The BDS crowd of course understands that even if universities sold shares in a few targeted companies, it would have a negligible impact on these companies or Israel. Corporate boycotts of Israel or government boycotts of Israel (such as the initiatives currently starting in Europe) are more dangerous. But the anti-Israel fighters have another goal in mind beyond the specific vote they seek to win. They want to make Israel and Zionism toxic on campuses and ensure that the next generation is not as comfortably pro-Israel as previous ones have been.

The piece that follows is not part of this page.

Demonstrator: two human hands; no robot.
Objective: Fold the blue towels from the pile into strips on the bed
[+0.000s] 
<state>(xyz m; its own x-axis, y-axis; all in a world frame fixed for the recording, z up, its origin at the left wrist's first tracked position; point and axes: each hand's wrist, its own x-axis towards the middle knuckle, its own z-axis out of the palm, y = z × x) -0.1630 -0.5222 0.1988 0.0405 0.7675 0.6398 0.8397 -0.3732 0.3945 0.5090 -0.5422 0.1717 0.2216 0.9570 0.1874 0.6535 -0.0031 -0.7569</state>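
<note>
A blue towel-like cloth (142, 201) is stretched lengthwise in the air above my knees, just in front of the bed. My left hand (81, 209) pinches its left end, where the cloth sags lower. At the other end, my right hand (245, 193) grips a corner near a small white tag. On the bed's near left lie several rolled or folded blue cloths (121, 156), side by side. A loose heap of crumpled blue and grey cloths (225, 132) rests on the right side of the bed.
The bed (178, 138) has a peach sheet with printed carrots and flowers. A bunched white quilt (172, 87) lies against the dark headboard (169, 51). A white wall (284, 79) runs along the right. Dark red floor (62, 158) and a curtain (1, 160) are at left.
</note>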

America has largely resisted the near worldwide movement against Israel that began after the 1967 Six-Day War. If support for Israel in America breaks down, then Israel’s isolation will be a much more serious problem. Israel is trading more with China and India, and many nations respect the technological creativity and innovation seen at Israeli universities such as the Technion and the country’s entrepreneurial energy.

Israel is not South Africa. But its enemies think they can make hay from the linkage.

It will not be easy to change the momentum on college campuses, where a fantasy world of trigger warnings, safe spaces, and assaults on free speech and non-believers of the accepted leftist wisdom and worldview (including hostility to Israel) now reigns supreme. But it is a good sign that serious people have taken notice of the problem and are trying to systematically formulate a response.